---------- GIVEN RECORDS ----------
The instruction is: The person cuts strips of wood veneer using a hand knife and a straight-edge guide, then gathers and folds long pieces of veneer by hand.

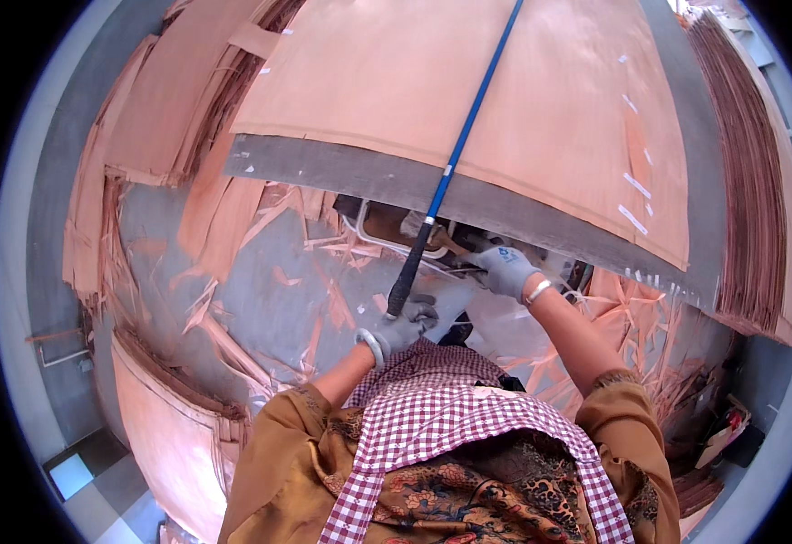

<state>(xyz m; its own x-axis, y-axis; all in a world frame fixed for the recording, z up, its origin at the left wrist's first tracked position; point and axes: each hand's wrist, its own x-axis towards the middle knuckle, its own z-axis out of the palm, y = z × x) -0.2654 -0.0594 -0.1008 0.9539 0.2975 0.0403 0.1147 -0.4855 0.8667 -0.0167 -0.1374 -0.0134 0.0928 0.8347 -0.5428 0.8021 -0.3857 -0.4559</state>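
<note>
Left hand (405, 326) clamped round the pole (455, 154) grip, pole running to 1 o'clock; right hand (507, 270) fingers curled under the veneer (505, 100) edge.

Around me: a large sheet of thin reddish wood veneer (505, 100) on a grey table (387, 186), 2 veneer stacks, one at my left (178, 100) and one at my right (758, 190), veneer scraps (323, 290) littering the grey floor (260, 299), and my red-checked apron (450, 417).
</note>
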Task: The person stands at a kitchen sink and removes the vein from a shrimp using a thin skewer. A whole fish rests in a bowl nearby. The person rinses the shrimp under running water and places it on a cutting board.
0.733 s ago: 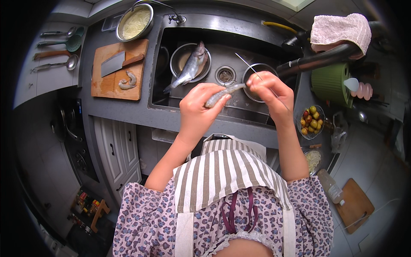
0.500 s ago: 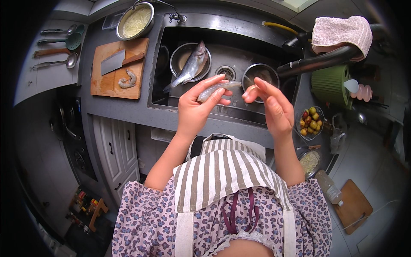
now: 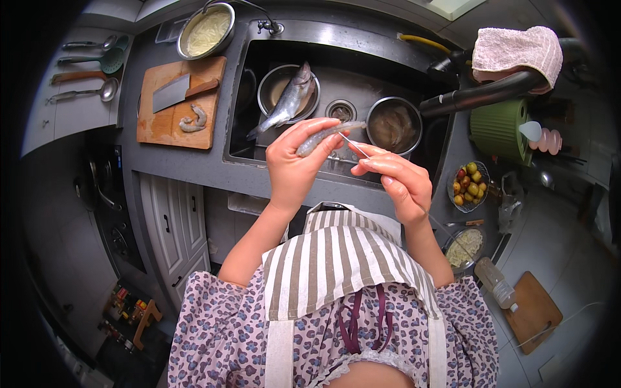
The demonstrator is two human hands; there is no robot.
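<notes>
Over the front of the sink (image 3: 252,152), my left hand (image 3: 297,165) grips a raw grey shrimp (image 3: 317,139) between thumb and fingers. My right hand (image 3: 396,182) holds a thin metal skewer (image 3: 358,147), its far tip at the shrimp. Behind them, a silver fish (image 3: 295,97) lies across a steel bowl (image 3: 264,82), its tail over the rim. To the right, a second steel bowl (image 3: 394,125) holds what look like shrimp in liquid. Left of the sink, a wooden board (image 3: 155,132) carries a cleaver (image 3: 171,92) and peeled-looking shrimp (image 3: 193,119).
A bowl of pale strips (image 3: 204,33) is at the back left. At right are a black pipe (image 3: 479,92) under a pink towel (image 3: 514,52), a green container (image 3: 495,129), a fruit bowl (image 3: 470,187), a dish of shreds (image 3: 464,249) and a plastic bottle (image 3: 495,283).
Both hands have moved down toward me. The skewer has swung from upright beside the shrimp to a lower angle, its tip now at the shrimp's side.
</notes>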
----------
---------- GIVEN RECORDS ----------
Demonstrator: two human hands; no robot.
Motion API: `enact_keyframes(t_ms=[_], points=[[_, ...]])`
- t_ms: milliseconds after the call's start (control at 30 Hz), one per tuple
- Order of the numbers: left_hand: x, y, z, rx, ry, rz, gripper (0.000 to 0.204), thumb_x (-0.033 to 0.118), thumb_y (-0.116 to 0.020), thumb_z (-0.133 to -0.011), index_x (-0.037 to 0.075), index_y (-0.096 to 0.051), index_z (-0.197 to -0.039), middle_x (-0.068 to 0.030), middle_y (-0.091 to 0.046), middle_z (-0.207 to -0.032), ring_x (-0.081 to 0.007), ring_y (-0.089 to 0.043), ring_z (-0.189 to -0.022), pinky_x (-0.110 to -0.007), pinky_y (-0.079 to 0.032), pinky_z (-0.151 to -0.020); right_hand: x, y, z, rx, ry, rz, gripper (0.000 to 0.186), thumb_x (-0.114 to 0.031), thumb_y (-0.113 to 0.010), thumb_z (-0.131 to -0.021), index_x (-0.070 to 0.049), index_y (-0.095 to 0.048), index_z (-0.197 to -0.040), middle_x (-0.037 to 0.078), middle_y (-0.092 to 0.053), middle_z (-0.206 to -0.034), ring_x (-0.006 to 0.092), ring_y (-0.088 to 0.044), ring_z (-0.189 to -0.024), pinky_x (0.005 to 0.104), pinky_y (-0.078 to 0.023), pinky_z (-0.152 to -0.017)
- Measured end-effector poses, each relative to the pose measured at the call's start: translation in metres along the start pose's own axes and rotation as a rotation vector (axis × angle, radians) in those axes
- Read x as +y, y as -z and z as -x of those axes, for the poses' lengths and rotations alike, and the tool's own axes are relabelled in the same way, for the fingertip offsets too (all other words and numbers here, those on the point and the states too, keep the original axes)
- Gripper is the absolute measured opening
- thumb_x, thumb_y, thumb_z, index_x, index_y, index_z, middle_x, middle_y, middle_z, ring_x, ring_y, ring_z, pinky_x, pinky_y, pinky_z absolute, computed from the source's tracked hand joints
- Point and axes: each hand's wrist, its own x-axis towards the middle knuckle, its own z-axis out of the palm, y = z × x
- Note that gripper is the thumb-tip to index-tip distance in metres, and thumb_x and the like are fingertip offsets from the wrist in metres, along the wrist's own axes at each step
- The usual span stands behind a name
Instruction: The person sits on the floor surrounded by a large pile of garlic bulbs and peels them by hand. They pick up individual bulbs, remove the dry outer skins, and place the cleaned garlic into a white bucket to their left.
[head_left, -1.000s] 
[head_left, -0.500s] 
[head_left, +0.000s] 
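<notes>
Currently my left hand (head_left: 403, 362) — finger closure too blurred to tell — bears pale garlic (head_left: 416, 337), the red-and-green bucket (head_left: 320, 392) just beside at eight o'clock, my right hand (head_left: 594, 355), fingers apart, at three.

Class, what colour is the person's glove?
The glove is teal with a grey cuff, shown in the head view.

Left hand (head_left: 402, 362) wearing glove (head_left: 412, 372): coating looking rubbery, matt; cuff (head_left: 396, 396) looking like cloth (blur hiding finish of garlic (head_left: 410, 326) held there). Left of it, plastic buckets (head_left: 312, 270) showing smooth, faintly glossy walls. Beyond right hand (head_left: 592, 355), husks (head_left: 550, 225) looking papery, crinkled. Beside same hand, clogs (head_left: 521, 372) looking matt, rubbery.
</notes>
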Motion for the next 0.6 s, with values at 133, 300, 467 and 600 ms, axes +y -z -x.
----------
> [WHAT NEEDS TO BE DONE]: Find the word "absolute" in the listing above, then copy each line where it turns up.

> [OUTPUT OF THE TASK]:
- Gripper is the absolute measured opening
- thumb_x, thumb_y, thumb_z, index_x, index_y, index_z, middle_x, middle_y, middle_z, ring_x, ring_y, ring_z, pinky_x, pinky_y, pinky_z absolute, computed from the source's tracked hand joints

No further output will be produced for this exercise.